One of the common strategies emerging at used-car sales platforms is to limit the non-profitable topline growth. Both the companies have managed to reduce their monthly cash burn significantly. For Spinny, the burn rate is down to less than half of what it was in 2021, while for Cars24, it has come down to around $8 million a month from over $20 million in 2021.

“It’s easy to increase the topline. You could do it simply by doing geographical expansion. But controlling the bottomline is very difficult. You can’t get scale efficiencies in smaller cities and to keep expanding in smaller cities means the bottomline remains under pressure,” an executive at Cars24 said, on the condition of anonymity.

“On the supply side, the company took a strategic decision to slow down on expansion of cities. This year, there’s a plan to increase the footprint but in a calibrated manner. The company is looking to expand into cities in batches of 10, and only move on to the next batch, if the first one starts showing returns,” the executive said, adding that Cars24 is currently in over 100 cities on the supply side.

“On the demand side, we are not expanding the number of cities, but we plan to go deeper and focus on getting market share,” he added, saying Cars24 is present in approximately 40 cities.

Its rival platform Spinny, which is based around 20 minutes away from the Cars24 corporate headquarters in Gurgaon, has a much smaller presence in around 15-20 cities. Spinny has also decided to focus on its existing markets. The company is present in Delhi, Gurgaon, Noida, Bengaluru, Mumbai, Pune, Hyderabad, Chennai, Kolkata, Ahmedabad, Lucknow, Jaipur, Chandigarh, Indore, and Coimbatore.

“The top 4-5 markets such as Delhi-NCR, Bengaluru, Mumbai account for almost two-thirds of the sales for Spinny, and therefore a call has been taken to double down on the existing footprint, which is close to generating operating-level profitability,” a Spinny executive told ET.

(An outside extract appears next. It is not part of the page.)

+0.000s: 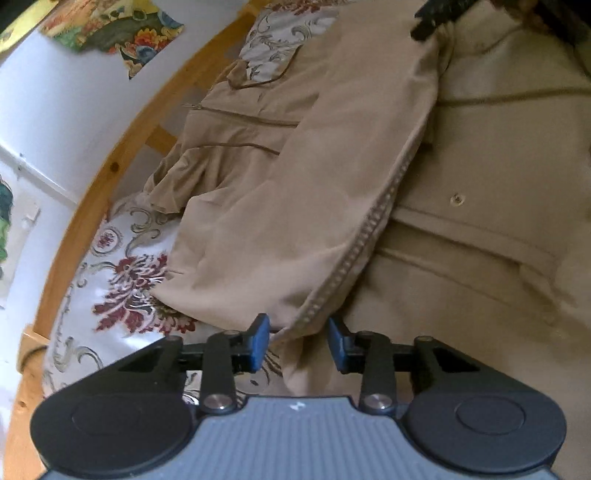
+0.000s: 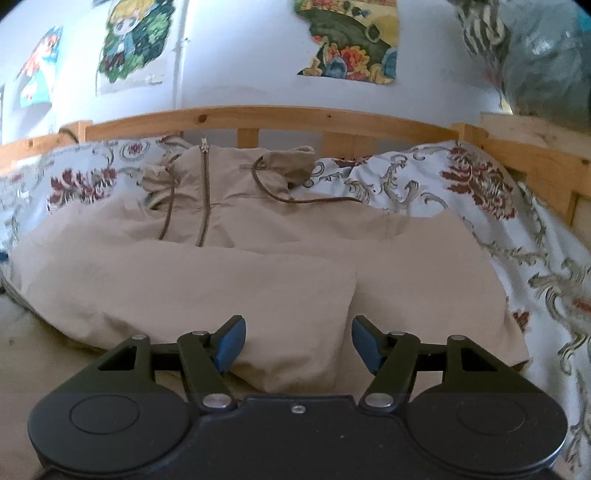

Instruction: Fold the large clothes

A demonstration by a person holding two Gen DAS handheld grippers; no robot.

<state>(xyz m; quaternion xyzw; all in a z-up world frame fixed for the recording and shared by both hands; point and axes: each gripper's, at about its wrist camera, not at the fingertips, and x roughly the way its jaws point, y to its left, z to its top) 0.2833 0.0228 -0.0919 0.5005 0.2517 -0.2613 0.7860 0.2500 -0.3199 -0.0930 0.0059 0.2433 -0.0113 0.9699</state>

In terms of marketing and promotion, where Cars24 has taken its foot off the gas pedal, Spinny continued with its marketing spends, including this year’s Indian Premier League (IPL)

“Cars24 stopped branding campaigns by mid-2022. We had started seeing signals of a slump, and started acting on it immediately,” the executive said. The company also did not renew its sponsorship deal with IPL franchise Sunrisers Hyderabad.